|
Research >> Basic
Research
Basic research at ILIT falls
largely in the realm of knowledge-based natural language
processing. We continue to develop the theory and applications
of ontological semantics. Within
this general framework, we work on a variety of microtheories,
including basic semantic
dependency extraction, methods for ambiguity resolution
(knowledge-based and corpus-based, syntactic and semantic,
static or dynamic), non-literal language, recovery from
unexpected input, discourse relations, reference
resolution, aspect, modality,
semantics of modifiers, lexical and compositional semantics
of closed-class lexical items, and many others.
- Ontological
Semantics
Ontological semantics studies
the processes of extracting, representing and manipulating
meaning in natural language texts.
Computational processing in ontological semantics relies on a language-independent
ontology, an ontology-related lexicon (and onomasticon, or lexicon of proper
names) for each language involved and a fact repository consisting of instances
of ontological concepts as well as remembered text meaning representations.
The major R&D projects associated
with this approach included KBMT-89, Pangloss, Mikrokosmos,
CREST and MOQA.
A recent slide
presentation can provide
a medium-depth introduction to ontological semantics.

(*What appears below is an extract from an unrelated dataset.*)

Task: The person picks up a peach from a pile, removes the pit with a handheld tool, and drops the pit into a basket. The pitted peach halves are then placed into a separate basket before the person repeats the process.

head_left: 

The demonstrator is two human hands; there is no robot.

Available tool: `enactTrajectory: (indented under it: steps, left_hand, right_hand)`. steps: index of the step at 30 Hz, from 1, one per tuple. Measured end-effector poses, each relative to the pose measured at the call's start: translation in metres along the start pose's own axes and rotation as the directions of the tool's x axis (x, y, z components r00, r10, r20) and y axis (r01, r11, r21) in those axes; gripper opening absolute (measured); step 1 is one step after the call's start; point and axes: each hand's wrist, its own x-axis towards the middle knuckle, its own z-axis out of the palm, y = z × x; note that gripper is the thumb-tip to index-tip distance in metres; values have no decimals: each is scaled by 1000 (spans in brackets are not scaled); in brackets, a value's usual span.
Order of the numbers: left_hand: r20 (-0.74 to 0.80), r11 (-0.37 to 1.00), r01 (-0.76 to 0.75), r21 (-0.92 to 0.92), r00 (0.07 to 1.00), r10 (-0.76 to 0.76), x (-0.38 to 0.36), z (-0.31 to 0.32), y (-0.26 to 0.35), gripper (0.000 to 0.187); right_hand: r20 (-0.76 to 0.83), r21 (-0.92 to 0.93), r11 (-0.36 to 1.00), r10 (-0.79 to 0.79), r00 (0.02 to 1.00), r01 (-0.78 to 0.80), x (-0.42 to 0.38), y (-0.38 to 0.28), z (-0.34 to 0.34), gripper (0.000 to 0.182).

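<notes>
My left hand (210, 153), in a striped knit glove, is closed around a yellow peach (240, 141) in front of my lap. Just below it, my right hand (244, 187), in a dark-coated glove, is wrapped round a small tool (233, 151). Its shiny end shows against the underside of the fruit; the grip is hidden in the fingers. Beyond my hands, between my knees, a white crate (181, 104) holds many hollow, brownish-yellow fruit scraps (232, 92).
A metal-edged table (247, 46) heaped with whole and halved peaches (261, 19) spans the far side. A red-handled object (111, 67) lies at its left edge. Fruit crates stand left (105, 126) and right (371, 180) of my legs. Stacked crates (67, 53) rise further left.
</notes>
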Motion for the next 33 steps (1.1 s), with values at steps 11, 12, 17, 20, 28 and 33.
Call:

A book-length introduction to
ontological semantics, Ontological Semantics,
by Sergei Nirenburg and Victor Raskin, will be published
in September 2004 by MIT Press.
- Treatment
of Reference
It is said that during Napoleon’s
march from Elba to Paris at the beginning of his “One
Hundred Days” in 1815, the successive headlines
in Paris newspapers ran something like:
The Corsican Monster Lands
at Toulon
The Usurper Marches North
Bonaparte Reaches Lyons
Ex-Emperor in Fontainebleu
Paris Welcomes His Imperial Majesty |
It might be difficult to attempt
to build a computer system that would emulate the nimbleness,
inventiveness and political adroitness of the Parisian
editors. However, it is within our reach to build a system
that would determine that the text elements in boldface
all refer to the same person, and that this person is
Emperor Napoleon I Bonaparte.
We understand processing reference
in NLP as finding all referring expressions in a text
or a corpus and associating them with the representation
of real-world entities or events. This definition implies
that coreference—that is, the search for surface
antecedents—is only a means to a more fundamental
end. We propose a novel approach to the treatment of
reference in NLP that extends the current state of the
art in both breadth and depth. It covers a broader array
of phenomena and uses deeper – but available or
attainable – sources of knowledge to power its
heuristic algorithms than any extant approach. The proposed
algorithms for treatment of reference will be incorporated
into an existing natural language analysis system (Mahesh et
al. 1997, Beale et al. 2002) that includes
semantic analysis and produces meaning representations
of input texts with the help of a formal ontology.
Our procedure for reference treatment
addresses all the types of referring expressions and
consists of two components, detection and resolution.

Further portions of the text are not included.